Ultimately it’s a person’s choice what to put in their body anyway, so it’s rather interesting how much drama and judgment can ensue around food and socialising.

Some Ed as for the tomato issue, I’m allergic to raw tomatoes, but can eat cooked omatoes because it changes the chemical composition of the tomatoes. It’s like I’ve known people who can’t drink milk due to an allergy, but they can eat things with milk cooked into it because of how cooking changes it.

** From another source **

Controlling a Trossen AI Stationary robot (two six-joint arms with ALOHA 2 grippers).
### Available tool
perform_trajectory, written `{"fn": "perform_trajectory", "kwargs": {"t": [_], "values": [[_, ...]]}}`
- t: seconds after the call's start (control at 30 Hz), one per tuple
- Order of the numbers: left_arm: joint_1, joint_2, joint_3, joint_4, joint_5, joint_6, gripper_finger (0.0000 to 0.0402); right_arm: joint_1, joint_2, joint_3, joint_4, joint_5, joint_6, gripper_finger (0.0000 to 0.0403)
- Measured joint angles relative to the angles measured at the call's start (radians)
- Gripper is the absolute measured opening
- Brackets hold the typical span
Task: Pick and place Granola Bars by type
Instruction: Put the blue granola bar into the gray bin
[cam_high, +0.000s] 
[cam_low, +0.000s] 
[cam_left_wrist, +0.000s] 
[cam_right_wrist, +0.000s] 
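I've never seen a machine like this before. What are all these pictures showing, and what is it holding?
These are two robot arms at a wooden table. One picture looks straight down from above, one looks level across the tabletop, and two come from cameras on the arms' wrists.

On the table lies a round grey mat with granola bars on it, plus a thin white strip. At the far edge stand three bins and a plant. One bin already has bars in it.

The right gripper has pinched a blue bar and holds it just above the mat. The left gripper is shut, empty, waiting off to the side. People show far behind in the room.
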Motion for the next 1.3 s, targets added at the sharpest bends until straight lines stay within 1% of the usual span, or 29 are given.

On that subject: “Dairy Allergy” is not a more-severe sounding term for lactose intolerance. I once taught a child who had an allergy to red meat, quite a lot of grains, and dairy. He ate nothing but salads and other goodies his mom packed for the duration of the summer camp. He confirmed for us that this wasn’t just his mom being an ‘militant vegan’, as he had, the month before summer camp, had milk tossed on him by a bully because the bully thought it would be a harmless way to tease the kid for hyping up his ‘lactose intolerance’… and then the anaphylaxis kicked in.